Eleazar ha muerto, pero se resiste a morir el viejo patrón de la explotación del ser humano a manos de otro ser humano. Incluso se ha vuelto más fácil hoy. Hace unos siglos, el explotador tenía que embarcarse en una dilatada y arriesgada empresa que le llevara hasta las riquezas y los recursos de los pueblos a quienes, una vez bendecidos, explotaba, saqueaba y esquilmaba.

Hoy, la víctima busca al verdugo. El pobre inmigrante, que no encuentra posibilidades de subsistencia en su tierra, ni acierta a vislumbrar un futuro decente para sus seres queridos, invierte todas sus ilusiones en el viaje hacia el futuro prometedor, pero incierto.
La dirección en que los actores de la historia se mueven ha cambiado, pero no la historia misma.

En aquellos días, las poblaciones locales, ya fueran indígenas, negras o de la raza que viviera en la tierra en cuestión eran vistos por sus colonizadores como “casi” personas, algo entre un animal y un ser humano. Y esta visión justificaba la barbarie y el trato hacia el nativo como si de un objeto se tratara, un objeto a “mi disposicion”, “a mi servicio”, un objeto exento de humanidad, como el que tiene un perro o una mesa.
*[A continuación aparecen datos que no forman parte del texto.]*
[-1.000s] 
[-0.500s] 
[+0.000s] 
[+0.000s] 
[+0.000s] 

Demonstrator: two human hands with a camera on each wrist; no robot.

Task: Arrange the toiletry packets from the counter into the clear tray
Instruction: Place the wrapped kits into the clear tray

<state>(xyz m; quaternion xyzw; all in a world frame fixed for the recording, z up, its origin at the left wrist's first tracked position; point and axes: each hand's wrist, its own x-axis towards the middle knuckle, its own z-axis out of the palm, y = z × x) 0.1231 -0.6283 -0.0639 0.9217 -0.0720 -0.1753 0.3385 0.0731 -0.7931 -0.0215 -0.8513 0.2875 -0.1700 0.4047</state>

Puede que el ser humano haya cometido atrocidades peores durante su historia pero, ¿Habremos protagonizado muchos episodios tan vergonzosos como el de la esclavitud? Y, si bien es vergonzoso recordar ese episodio, ¿no lo es aún más mirar alrededor y darse cuenta que en el 2020 aún existe, en infinidad de formas y lugares alrededor del planeta esa misma esclavitud?

Sí, es cierto, Eleazar ha muerto, y quizá con él, sus ilusiones de una vida mejor para sí y para los suyos, pero cada vez que mueren las ilusiones de un Eleazar, infinidad de voces de esperanza surgen y se alzan, brillantes entre la oscuridad del sinsentido, anunciando el despertar de un nuevo mundo y de un nuevo ser humano. Un ser humano que siente el dolor ajeno como suyo, que entiende su individualidad como aquello que tiene y puede aportar al bien común, que valora como sus máximas riquezas esa bondad y ese amor que siente en su corazón.

Estas voces son cada vez más fuertes y suenan cada día mejor.

El alba del nuevo día ya está clamando y, aunque Eleazar hoy no va a ir al campo, sus ilusiones y esperanzas de un mundo mejor no se van a quedar durmiendo en la oscuridad de la noche, porque ya están despiertas entre muchos de nosotros.